24 de septiembre de 2013 / 05:45 p.m.

BUENOS AIRES.- La Iglesia argentina prohibió ejercer el sacerdocio a Julio César Grassi, quien cumple una condena de 15 años de prisión por abuso y corrupción de un menor, aunque al mismo tiempo expresó sus dudas acerca de la culpabilidad del religioso.

El Obispado de Morón, municipio al oeste de Buenos Aires del cual depende Grassi, señaló el martes en un comunicado que a partir del "asesoramiento de estudiosos especializados, se desprenden dudas acerca de la culpabilidad" del cura y que decidió esperar a que haya una "sentencia firme" y definitoria de la situación del religioso para iniciar "los procesos canónicos correspondientes".

Sin embargo, el Obispado "le aplicó la medida disciplinaria de la prohibición del ejercicio público del ministerio sacerdotal, hasta tanto se resuelva definitivamente esta situación. Una investigación e informe de todo el proceso y actuación del Padre Grassi fueron elevados a la Santa Sede".

Pese a ser condenado a prisión en 2009 por haber abusado sexualmente de un adolescente en 1996, el religioso gozó del beneficio de la libertad vigilada estos últimos años, pero el lunes fue detenido por orden de un tribunal de Morón, que entendió que lo contrario sería de "alta gravedad institucional". El cura fue trasladado a una cárcel de la localidad de Ituzaingó, al oeste de Buenos Aires, considerada un penal de mínima seguridad.

La sentencia condenatoria para Grassi, que niega las acusaciones en su contra, fue confirmada la semana pasada por la Suprema Corte de Justicia de la provincia de Buenos Aires, por lo que el cura tiene como última instancia acudir a la Corte Suprema de Justicia de la Nación, que deberá decidir si acepta revisar el fallo. Los abogados del sacerdote anunciaron que presentarán un recurso extraordinario ante el máximo tribunal.

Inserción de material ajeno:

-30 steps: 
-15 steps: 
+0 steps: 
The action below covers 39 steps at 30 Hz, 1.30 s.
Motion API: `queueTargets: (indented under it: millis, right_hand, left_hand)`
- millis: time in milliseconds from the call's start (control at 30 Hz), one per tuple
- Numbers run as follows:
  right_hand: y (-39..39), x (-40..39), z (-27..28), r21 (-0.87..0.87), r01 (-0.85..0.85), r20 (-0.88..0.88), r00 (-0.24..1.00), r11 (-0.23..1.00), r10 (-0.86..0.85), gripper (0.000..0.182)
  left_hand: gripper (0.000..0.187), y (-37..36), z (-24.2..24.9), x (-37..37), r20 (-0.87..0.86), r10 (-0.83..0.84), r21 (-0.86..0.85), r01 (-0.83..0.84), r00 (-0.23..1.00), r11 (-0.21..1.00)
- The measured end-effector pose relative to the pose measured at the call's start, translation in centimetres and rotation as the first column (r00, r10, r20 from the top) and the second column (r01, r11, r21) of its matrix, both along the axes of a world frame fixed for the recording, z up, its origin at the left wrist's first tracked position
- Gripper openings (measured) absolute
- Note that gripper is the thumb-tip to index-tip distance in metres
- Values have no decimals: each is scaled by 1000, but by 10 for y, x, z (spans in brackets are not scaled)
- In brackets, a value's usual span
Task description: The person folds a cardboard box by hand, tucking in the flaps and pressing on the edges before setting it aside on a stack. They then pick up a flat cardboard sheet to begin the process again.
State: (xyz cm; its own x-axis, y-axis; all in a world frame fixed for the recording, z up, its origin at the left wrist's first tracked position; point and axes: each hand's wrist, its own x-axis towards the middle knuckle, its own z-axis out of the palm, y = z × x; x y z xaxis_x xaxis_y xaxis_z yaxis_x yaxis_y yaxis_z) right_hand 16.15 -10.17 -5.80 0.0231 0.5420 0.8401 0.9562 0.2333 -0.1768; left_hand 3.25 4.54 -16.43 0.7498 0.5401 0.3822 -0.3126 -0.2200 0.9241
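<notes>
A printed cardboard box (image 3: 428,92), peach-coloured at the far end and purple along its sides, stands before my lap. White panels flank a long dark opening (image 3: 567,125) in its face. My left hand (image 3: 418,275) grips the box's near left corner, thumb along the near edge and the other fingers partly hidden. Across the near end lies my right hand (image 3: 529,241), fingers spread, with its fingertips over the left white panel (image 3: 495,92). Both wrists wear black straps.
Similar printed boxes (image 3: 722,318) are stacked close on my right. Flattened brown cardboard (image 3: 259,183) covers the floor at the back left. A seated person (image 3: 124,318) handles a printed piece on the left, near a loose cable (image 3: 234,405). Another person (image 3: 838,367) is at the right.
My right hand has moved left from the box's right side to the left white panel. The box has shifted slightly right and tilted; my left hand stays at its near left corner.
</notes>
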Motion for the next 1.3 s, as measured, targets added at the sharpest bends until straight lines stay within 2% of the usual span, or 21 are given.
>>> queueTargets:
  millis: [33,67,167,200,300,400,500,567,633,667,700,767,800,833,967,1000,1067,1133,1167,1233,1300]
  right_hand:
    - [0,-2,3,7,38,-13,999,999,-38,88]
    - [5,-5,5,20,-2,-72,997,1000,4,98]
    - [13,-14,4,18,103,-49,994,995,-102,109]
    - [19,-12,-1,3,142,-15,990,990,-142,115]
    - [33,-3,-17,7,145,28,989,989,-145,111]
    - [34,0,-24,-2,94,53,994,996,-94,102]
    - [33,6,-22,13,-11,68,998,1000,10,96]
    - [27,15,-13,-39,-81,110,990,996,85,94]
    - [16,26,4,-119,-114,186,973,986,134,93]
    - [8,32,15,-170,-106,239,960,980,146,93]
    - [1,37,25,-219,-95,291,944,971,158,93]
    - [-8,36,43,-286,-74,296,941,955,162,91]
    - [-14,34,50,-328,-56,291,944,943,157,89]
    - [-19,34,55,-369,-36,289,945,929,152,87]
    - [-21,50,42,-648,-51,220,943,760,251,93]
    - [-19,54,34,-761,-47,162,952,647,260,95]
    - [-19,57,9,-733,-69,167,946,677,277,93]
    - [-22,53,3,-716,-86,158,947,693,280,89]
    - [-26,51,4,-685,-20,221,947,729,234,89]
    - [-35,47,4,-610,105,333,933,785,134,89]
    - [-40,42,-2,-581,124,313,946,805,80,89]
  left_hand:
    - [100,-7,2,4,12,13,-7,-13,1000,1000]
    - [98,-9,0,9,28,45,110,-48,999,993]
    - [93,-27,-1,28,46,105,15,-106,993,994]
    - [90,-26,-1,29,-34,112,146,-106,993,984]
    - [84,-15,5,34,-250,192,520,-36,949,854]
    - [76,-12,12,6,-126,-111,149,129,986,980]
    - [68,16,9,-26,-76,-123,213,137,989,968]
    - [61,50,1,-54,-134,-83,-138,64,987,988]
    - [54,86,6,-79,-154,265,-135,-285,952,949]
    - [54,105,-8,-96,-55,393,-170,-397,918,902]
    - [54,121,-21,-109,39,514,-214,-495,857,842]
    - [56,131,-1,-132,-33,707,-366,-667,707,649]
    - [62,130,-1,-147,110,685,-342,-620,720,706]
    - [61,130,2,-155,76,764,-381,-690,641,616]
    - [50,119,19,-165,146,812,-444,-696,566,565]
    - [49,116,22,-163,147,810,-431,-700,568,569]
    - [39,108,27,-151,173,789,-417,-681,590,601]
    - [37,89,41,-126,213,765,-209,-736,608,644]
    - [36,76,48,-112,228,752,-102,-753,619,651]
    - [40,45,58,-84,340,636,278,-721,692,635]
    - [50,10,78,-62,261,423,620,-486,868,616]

El obispado también dijo que siguió "con preocupación los acontecimientos" que terminaron con la encarcelación de Grassi y que lamenta la situación tanto del sacerdote "como la de las personas involucradas, a quienes acompañamos con nuestra oración".

Por su lado, Juan José Grassi, hermano del sacerdote encarcelado, afirmó a radio Vorterix que la condena que soporta ese último se basa sólo "en palabras, no hay comprobación de nada". "Lo que están haciendo con él es como cuando largaban a los cristianos para que los coman los leones en el circo romano", afirmó.

En 2002 una investigación periodística difundió las denuncias de abuso sexual de varios menores sin familia que estaban bajo el cuidado de Grassi, en ese entonces presidente de la Fundación Felices los Niños, en Hurlingham, también al oeste de la capital. El sacerdote terminó siendo condenado por haber abusado de uno de los menores que lo denunciaron.

Durante su libertad vigilada, durante la cual residió en una casa que estaba muy cerca de dicha fundación, el cura siguió ejerciendo el sacerdocio, como dar misa, lo cual era cuestionado por los abogados querellantes de la causa judicial.

Sobre esa institución infantil, el comunicado del Obispado aclaró que "es una entidad civil, obra del Padre Grassi, y no depende de este Obispado" y agregó que la función pastoral del cura fue la de "acompañar" a una parroquia en la localidad de Ituzaingó, de la cual "fue separado" al iniciarse el juicio en su contra.

El caso de Grassi generó una gran conmoción en Argentina por el alto perfil público del sacerdote, famoso por sus obras de caridad y por su fundación, que administraba varios hogares para niños en todo el país y solía recaudar fondos a través de concursos en destacados programas de televisión.